◆ **Task description**
Sort through the data and copy the lines holding the word "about".

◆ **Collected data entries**
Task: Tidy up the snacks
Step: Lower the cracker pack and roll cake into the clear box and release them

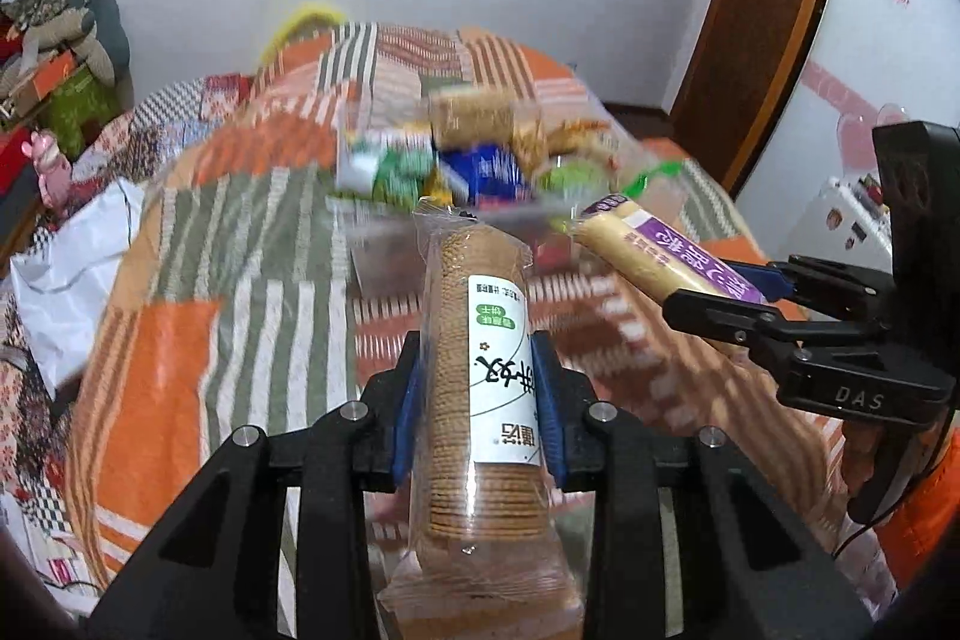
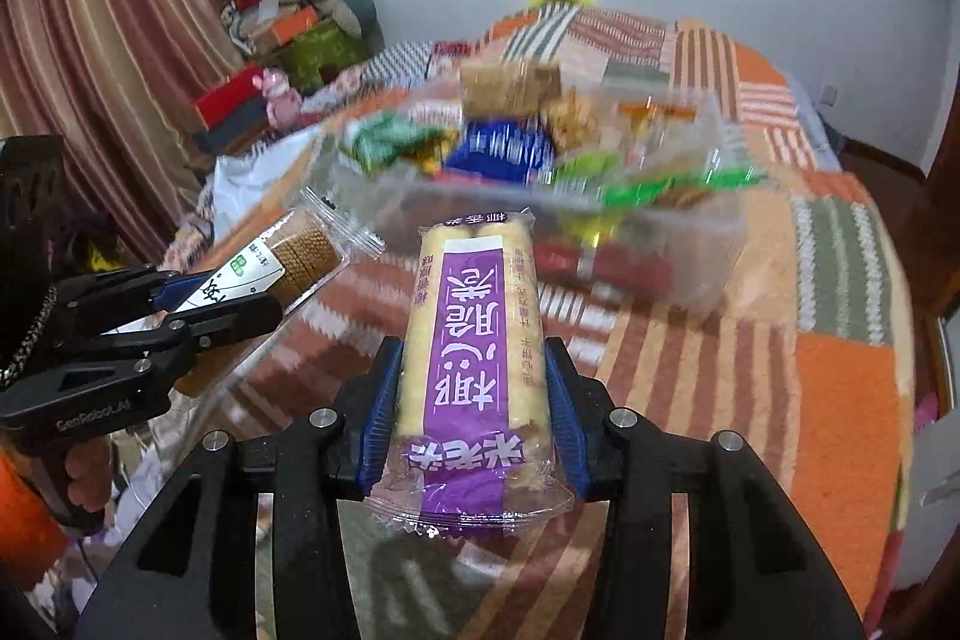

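My left gripper (image 1: 478, 394) is shut on a clear pack of round brown biscuits with a white label (image 1: 480, 340), held above the bed. It also shows in the right wrist view (image 2: 288, 259). My right gripper (image 2: 474, 412) is shut on a purple-labelled pack of pale wafer rolls (image 2: 471, 328), also seen at the right of the left wrist view (image 1: 654, 250). Ahead of both lies a clear plastic box (image 2: 690, 244) filled with mixed snack packs, blurred; it also shows in the left wrist view (image 1: 372, 256).
An orange, green and white patchwork blanket (image 1: 180, 328) covers the bed. A white plastic bag (image 1: 66, 256) lies at its left edge. Boxes and clothes (image 2: 282, 16) pile at the far left by a striped curtain (image 2: 102, 10). A brown door (image 1: 762, 10) stands at the right.
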Available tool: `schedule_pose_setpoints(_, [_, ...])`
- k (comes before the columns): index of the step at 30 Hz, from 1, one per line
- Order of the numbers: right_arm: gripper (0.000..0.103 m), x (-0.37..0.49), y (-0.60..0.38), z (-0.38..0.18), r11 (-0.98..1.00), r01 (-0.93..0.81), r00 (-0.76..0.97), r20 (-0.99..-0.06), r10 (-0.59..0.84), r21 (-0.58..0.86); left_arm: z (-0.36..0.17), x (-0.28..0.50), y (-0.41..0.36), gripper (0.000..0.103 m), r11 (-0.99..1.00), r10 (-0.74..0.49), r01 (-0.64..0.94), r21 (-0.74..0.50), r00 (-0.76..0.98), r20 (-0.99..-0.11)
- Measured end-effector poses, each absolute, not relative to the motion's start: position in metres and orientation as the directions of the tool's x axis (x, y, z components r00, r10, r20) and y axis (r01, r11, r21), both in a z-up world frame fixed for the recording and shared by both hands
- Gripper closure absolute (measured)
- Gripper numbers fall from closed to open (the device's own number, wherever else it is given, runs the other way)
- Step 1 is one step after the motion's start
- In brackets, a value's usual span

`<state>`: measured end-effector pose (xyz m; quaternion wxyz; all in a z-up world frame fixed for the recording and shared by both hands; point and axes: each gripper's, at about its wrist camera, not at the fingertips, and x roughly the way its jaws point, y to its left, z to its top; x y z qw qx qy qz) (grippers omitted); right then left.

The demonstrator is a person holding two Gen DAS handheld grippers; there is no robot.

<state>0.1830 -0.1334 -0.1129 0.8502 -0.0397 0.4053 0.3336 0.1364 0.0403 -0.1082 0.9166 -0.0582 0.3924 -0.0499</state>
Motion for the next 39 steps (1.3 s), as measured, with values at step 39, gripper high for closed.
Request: schedule_pose_setpoints(39, [0.061, 0.297, -0.107, -0.107, 0.868, -0.454, 0.572, -0.681, 0.456, 0.200, -0.111, 0.298, 0.071, 0.069, 0.979, -0.037, -0.115, -0.166, 0.707, -0.706])
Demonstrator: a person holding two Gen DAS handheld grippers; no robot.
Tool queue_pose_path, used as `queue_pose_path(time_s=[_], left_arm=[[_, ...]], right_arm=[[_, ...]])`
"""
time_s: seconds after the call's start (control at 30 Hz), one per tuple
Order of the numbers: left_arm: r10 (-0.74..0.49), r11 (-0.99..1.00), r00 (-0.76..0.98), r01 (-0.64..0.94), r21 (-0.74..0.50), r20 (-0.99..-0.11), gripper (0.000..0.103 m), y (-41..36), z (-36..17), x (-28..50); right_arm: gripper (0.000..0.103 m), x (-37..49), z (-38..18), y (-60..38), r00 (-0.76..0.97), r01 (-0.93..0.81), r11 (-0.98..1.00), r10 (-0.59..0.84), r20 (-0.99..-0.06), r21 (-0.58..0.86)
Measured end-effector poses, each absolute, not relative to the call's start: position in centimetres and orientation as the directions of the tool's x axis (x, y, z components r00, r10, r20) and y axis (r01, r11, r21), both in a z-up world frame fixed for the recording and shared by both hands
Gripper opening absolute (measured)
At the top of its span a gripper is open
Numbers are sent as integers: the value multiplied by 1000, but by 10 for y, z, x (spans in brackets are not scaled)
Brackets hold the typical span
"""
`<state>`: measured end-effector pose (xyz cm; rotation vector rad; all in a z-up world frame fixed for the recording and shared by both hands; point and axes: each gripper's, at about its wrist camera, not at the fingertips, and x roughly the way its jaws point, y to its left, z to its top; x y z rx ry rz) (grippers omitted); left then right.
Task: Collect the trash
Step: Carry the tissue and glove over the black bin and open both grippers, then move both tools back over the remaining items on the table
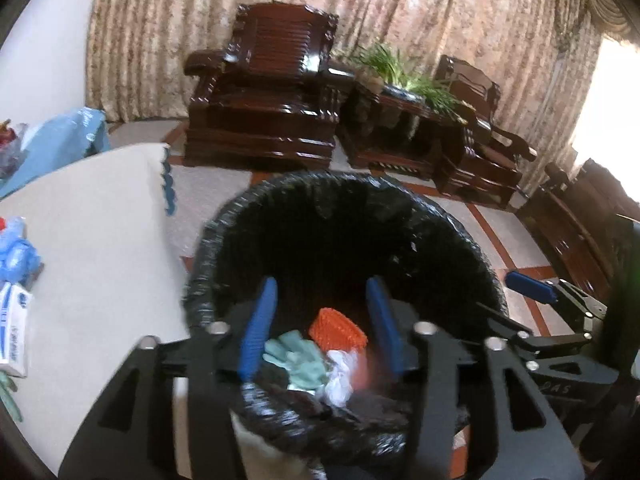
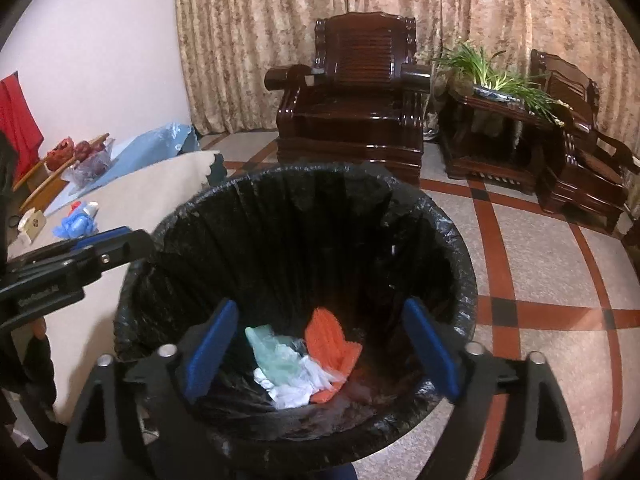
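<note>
Both grippers hovering over black-lined bin (image 2: 460,264), lower centre of each frame. Right gripper (image 2: 320,354) standing wide apart, gripping nothing. Left gripper (image 1: 322,328) standing partly apart, also gripping nothing. Trash lying on bin floor between blue fingers: orange mesh (image 2: 332,340), green glove (image 2: 272,354), white wrapper (image 2: 296,390). Table (image 2: 168,184) sitting left, blue bottle (image 2: 76,226) lying there. Armchair (image 2: 352,96) standing behind.
</note>
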<state>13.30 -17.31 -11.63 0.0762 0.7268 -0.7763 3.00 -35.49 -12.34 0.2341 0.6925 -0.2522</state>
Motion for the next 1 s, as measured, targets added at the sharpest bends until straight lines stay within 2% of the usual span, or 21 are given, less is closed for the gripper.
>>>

◆ **Response to this task**
`<state>`: measured end-effector pose (xyz m; quaternion wxyz; all in a z-up world frame fixed for the recording and shared by both hands; point and axes: each gripper's, at about its wrist camera, not at the fingertips, and x roughly the way its jaws point, y to its left, z to its top; x y z qw qx qy qz) (grippers omitted); right then left.
`<state>`: measured end-effector pose (xyz cm; rotation vector rad; all in a z-up world frame fixed for the recording and shared by both hands; point and axes: each gripper's, at about its wrist camera, not at the fingertips, and x roughly the way its jaws point, y to its left, z to its top; x y z rx ry rz) (grippers omitted); left then right.

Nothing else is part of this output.